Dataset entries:
....
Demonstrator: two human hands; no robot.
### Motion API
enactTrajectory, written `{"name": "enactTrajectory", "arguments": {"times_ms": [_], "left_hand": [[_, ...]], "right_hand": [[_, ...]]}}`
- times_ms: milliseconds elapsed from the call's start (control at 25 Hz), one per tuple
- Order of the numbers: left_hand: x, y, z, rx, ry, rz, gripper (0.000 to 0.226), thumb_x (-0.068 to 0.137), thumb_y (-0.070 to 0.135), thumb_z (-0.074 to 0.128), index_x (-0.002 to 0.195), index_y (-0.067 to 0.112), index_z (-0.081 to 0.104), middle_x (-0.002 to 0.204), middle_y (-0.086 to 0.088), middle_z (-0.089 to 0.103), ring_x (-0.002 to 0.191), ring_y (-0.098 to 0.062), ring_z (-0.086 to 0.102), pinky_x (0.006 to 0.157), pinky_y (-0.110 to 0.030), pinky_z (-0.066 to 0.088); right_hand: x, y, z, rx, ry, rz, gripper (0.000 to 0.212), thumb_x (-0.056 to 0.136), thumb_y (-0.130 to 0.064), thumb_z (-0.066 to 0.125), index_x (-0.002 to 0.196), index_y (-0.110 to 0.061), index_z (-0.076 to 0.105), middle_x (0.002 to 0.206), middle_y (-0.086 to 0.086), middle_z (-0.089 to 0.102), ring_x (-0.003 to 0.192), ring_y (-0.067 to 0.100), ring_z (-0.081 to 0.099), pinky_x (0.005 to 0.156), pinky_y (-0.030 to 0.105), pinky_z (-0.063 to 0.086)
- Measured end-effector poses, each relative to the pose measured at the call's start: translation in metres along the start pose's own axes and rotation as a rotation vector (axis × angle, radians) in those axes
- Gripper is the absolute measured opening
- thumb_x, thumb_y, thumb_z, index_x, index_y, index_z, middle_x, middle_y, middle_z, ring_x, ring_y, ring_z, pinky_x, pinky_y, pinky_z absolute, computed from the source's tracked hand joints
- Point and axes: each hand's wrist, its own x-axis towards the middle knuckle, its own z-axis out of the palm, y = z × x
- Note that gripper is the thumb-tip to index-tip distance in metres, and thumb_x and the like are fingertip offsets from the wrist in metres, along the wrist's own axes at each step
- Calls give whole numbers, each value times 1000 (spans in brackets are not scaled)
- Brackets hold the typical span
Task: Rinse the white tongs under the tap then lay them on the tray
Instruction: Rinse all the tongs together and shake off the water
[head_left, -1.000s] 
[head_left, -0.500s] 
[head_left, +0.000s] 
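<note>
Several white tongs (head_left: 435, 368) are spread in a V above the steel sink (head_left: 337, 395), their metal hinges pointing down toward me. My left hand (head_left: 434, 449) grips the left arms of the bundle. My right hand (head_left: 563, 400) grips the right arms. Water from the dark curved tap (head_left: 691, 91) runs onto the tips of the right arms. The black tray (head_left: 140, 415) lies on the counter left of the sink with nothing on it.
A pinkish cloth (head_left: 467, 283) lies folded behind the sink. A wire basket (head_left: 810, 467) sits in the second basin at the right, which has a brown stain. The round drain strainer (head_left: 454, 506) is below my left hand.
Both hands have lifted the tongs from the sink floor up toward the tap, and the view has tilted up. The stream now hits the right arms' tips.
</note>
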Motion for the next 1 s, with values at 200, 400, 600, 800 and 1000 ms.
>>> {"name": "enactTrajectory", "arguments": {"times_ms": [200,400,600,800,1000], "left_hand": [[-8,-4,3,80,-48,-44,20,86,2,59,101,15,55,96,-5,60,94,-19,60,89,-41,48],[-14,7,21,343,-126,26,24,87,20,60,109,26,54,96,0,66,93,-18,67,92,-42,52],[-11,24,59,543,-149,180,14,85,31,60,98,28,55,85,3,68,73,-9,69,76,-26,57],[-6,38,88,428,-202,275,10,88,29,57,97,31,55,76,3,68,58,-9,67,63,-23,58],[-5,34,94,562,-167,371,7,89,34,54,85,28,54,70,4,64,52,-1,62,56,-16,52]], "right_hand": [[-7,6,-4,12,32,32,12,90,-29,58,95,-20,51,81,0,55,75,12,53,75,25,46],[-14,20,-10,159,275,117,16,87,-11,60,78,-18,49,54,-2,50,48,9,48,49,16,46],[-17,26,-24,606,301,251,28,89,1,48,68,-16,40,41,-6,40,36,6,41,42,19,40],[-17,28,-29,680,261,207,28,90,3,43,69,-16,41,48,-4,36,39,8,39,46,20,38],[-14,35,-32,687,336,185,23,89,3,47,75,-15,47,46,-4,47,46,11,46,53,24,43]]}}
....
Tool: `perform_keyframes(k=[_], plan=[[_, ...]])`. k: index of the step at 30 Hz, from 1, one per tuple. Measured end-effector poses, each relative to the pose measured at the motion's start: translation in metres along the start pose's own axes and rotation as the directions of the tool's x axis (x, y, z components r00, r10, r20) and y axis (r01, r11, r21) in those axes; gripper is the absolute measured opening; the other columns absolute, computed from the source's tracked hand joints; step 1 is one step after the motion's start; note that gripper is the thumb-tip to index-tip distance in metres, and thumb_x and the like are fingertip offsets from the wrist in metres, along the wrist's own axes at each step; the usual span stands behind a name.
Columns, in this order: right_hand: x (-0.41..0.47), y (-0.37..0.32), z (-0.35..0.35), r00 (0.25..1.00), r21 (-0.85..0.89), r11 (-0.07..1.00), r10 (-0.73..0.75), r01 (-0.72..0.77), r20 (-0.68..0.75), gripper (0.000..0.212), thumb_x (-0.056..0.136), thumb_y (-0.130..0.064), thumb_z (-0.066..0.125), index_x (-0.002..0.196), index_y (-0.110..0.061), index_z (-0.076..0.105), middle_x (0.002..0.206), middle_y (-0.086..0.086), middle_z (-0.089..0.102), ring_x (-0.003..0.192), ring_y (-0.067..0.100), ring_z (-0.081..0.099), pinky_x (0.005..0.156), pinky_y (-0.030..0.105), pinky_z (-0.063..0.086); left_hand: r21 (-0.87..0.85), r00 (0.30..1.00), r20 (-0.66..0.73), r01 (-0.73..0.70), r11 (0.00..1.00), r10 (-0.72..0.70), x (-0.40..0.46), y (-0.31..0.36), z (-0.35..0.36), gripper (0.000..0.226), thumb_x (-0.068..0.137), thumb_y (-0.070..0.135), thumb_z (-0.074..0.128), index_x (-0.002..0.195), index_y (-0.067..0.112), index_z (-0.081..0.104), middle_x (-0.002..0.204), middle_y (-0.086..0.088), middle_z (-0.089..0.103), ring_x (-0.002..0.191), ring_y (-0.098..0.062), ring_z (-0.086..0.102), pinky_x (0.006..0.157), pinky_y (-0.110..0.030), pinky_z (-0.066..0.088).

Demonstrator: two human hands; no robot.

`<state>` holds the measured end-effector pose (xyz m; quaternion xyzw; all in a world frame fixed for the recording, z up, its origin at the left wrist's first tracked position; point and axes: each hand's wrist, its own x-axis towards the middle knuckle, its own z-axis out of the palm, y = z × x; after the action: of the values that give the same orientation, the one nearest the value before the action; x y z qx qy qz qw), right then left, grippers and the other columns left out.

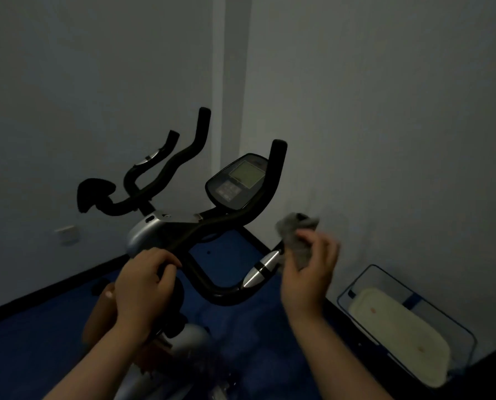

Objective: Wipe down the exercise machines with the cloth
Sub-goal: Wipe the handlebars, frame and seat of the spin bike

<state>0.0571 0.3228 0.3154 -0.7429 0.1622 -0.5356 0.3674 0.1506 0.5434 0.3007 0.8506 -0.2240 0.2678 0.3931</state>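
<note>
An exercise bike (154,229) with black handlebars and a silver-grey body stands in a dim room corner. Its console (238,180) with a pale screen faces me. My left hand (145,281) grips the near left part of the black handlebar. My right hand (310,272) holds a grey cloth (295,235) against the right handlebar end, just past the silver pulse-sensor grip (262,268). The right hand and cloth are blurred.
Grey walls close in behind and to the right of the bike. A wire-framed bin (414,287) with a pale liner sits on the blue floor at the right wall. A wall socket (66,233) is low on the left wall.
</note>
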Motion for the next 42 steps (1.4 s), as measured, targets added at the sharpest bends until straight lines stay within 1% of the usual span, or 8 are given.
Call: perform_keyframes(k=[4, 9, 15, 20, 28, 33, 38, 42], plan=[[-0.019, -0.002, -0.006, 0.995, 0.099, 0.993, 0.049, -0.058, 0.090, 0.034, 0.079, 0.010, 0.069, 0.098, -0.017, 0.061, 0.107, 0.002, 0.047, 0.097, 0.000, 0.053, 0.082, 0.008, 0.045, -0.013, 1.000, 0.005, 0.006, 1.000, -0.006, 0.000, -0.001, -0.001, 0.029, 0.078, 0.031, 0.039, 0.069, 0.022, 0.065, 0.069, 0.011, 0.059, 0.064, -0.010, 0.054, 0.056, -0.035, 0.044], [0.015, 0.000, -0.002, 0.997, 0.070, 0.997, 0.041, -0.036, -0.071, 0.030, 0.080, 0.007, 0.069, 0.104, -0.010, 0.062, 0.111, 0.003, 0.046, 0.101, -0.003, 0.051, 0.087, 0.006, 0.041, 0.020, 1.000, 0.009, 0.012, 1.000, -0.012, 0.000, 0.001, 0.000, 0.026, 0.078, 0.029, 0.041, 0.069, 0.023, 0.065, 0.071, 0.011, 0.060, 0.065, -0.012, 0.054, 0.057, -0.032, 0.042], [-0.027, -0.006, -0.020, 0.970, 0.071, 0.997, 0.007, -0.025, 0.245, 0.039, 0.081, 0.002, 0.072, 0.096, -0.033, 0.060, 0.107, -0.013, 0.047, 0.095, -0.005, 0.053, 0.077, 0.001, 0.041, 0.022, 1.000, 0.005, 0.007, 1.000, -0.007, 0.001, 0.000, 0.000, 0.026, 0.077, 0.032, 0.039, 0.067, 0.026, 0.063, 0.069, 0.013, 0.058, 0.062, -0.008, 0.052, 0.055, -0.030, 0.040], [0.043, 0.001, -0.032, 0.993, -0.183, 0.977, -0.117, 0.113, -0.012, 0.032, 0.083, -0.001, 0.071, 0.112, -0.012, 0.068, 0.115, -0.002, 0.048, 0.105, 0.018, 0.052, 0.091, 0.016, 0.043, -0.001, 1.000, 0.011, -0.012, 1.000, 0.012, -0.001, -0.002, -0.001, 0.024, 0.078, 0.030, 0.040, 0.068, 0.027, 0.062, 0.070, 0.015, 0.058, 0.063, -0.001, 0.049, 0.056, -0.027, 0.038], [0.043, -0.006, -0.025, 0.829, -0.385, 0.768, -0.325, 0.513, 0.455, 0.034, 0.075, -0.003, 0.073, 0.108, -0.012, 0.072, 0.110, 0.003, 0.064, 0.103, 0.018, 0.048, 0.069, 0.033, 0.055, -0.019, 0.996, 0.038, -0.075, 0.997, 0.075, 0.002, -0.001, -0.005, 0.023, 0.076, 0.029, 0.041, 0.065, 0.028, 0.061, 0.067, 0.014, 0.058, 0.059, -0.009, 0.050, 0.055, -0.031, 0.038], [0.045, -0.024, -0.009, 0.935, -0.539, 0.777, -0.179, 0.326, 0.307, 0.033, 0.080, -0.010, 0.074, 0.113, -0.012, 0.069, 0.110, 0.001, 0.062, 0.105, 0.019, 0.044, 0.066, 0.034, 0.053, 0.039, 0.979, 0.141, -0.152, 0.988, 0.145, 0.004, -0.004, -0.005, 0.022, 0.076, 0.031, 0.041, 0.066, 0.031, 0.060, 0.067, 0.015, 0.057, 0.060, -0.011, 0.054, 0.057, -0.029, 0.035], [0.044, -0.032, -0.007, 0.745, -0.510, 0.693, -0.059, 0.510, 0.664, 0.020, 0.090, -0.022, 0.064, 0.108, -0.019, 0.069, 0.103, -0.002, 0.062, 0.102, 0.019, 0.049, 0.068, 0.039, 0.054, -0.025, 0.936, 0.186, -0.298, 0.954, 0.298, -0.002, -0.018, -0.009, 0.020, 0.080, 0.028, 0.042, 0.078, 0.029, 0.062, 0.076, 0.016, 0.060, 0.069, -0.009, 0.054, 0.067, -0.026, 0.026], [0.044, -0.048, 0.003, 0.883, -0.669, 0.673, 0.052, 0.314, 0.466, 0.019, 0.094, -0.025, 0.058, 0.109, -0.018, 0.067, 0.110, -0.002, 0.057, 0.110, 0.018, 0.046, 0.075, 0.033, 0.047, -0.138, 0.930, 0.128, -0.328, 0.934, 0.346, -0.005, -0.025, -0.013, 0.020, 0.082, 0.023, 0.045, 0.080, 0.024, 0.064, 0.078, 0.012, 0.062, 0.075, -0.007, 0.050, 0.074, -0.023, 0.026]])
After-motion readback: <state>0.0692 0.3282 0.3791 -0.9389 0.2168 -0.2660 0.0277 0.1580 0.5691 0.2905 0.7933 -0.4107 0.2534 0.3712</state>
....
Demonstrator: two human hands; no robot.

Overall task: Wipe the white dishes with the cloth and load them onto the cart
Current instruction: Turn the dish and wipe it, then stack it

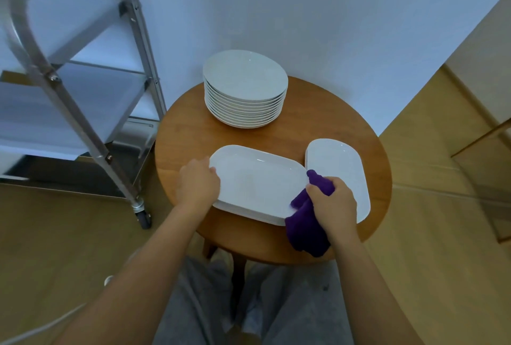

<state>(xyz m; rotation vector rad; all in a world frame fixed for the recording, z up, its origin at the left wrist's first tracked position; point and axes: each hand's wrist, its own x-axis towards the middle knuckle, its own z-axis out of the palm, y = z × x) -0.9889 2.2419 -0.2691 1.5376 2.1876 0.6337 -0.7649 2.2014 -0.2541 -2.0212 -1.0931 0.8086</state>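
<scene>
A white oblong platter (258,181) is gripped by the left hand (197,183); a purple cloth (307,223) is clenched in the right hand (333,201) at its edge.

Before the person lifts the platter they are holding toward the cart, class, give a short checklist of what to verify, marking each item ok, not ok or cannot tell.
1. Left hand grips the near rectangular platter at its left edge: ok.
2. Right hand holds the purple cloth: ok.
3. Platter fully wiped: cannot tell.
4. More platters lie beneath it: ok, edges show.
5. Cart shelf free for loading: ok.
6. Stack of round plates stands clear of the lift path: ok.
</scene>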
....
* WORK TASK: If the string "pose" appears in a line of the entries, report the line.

* SOLVED PROBLEM:
- Measured end-effector poses, each relative to the pose measured at the call's start: translation in metres along the start pose's own axes and rotation as a rotation vector (axis × angle, radians) in those axes
Tool: `perform_keyframes(k=[_], plan=[[_, ...]])`. k: index of the step at 30 Hz, from 1, one per tuple. Measured end-effector poses, each relative to the pose measured at the motion's start: translation in metres along the start pose's own axes and rotation as the directions of the tool's x axis (x, y, z components r00, r10, r20) and y axis (r01, r11, r21) in those axes; gripper is the absolute measured opening; the other columns absolute, computed from the source's tracked hand joints; step 1 is one step after the motion's start; note that gripper is the thumb-tip to index-tip distance in metres, and thumb_x and the like are fingertip offsets from the wrist in metres, along the wrist's own axes at each step; the usual span stands behind a name.
`<state>` holds the measured end-effector pose (xyz m; quaternion xyzw; all in a world frame fixed for the recording, z up, its origin at the left wrist's first tracked position; point and axes: each hand's wrist, its own x-axis towards the middle knuckle, its own z-axis out of the palm, y = z × x; after the action: of the values that give the same orientation, the one nearest the value before the action; x y z qx qy qz qw), right then left, grippers and the other columns left out.

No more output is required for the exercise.